- **Work to be completed**
Nothing but the data itself, reproduced exactly, is the expected answer.

- **Data provided**
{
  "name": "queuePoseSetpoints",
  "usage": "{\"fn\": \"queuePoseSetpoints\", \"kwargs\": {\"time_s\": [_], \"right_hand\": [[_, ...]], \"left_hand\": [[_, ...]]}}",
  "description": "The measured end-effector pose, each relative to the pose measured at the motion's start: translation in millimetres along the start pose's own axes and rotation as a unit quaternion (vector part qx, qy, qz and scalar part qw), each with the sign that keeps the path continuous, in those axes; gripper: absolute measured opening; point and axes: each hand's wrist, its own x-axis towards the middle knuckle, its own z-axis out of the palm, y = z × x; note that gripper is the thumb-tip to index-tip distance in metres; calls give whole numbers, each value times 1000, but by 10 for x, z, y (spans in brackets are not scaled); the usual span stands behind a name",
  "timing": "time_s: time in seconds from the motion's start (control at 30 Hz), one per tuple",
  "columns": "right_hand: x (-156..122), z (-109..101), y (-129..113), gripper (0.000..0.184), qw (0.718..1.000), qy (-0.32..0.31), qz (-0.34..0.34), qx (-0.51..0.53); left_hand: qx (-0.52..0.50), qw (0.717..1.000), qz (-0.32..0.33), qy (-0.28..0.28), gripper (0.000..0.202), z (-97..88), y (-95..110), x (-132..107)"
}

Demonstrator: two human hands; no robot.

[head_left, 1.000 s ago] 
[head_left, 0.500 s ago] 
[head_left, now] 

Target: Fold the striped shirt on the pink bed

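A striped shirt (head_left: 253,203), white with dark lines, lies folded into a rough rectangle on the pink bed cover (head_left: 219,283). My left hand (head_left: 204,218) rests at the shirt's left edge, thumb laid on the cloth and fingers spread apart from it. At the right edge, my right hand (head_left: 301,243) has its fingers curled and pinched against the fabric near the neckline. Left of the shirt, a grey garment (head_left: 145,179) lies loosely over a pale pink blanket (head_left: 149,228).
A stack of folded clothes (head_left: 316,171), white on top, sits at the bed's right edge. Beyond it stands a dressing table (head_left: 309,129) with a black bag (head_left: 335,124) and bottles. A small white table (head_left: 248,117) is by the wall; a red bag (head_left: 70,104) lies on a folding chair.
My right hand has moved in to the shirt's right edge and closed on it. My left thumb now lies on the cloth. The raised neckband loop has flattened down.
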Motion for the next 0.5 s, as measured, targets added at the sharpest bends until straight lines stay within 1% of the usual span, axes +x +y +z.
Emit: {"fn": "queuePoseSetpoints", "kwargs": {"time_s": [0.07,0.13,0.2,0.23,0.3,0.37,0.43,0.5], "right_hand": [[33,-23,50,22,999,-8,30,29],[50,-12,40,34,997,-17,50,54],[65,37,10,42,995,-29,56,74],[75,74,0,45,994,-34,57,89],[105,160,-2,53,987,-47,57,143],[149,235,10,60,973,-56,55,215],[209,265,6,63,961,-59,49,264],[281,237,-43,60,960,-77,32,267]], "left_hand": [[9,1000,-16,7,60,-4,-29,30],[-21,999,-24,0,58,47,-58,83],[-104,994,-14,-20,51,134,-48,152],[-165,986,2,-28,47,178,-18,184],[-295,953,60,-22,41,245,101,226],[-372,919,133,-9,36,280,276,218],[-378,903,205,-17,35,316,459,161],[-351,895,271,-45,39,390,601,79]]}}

- **Result of this exercise**
{
  "name": "queuePoseSetpoints",
  "usage": "{\"fn\": \"queuePoseSetpoints\", \"kwargs\": {\"time_s\": [_], \"right_hand\": [[_, ...]], \"left_hand\": [[_, ...]]}}",
  "description": "The measured end-effector pose, each relative to the pose measured at the motion's start: translation in millimetres along the start pose's own axes and rotation as a unit quaternion (vector part qx, qy, qz and scalar part qw), each with the sign that keeps the path continuous, in those axes; gripper: absolute measured opening; point and axes: each hand's wrist, its own x-axis towards the middle knuckle, its own z-axis out of the palm, y = z × x; note that gripper is the thumb-tip to index-tip distance in metres; calls give whole numbers, each value times 1000, but by 10 for x, z, y (spans in brackets are not scaled); the usual span stands behind a name",
  "timing": "time_s: time in seconds from the motion's start (control at 30 Hz), one per tuple",
  "columns": "right_hand: x (-156..122), z (-109..101), y (-129..113), gripper (0.000..0.184), qw (0.718..1.000), qy (-0.32..0.31), qz (-0.34..0.34), qx (-0.51..0.53); left_hand: qx (-0.52..0.50), qw (0.717..1.000), qz (-0.32..0.33), qy (-0.28..0.28), gripper (0.000..0.202), z (-97..88), y (-95..110), x (-132..107)"
}

Demonstrator: two human hands; no robot.

[head_left, 1.000 s ago] 
[head_left, 0.500 s ago] 
[head_left, now] 

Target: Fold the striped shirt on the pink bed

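A striped shirt (head_left: 253,203), white with dark lines, lies folded into a rough rectangle on the pink bed cover (head_left: 219,283). My left hand (head_left: 204,218) rests at the shirt's left edge, thumb laid on the cloth and fingers spread apart from it. At the right edge, my right hand (head_left: 301,243) has its fingers curled and pinched against the fabric near the neckline. Left of the shirt, a grey garment (head_left: 145,179) lies loosely over a pale pink blanket (head_left: 149,228).
A stack of folded clothes (head_left: 316,171), white on top, sits at the bed's right edge. Beyond it stands a dressing table (head_left: 309,129) with a black bag (head_left: 335,124) and bottles. A small white table (head_left: 248,117) is by the wall; a red bag (head_left: 70,104) lies on a folding chair.
My right hand has moved in to the shirt's right edge and closed on it. My left thumb now lies on the cloth. The raised neckband loop has flattened down.
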Motion for the next 0.5 s, as measured, targets added at the sharpest bends until straight lines stay within 1% of the usual span, axes +x +y +z.
Emit: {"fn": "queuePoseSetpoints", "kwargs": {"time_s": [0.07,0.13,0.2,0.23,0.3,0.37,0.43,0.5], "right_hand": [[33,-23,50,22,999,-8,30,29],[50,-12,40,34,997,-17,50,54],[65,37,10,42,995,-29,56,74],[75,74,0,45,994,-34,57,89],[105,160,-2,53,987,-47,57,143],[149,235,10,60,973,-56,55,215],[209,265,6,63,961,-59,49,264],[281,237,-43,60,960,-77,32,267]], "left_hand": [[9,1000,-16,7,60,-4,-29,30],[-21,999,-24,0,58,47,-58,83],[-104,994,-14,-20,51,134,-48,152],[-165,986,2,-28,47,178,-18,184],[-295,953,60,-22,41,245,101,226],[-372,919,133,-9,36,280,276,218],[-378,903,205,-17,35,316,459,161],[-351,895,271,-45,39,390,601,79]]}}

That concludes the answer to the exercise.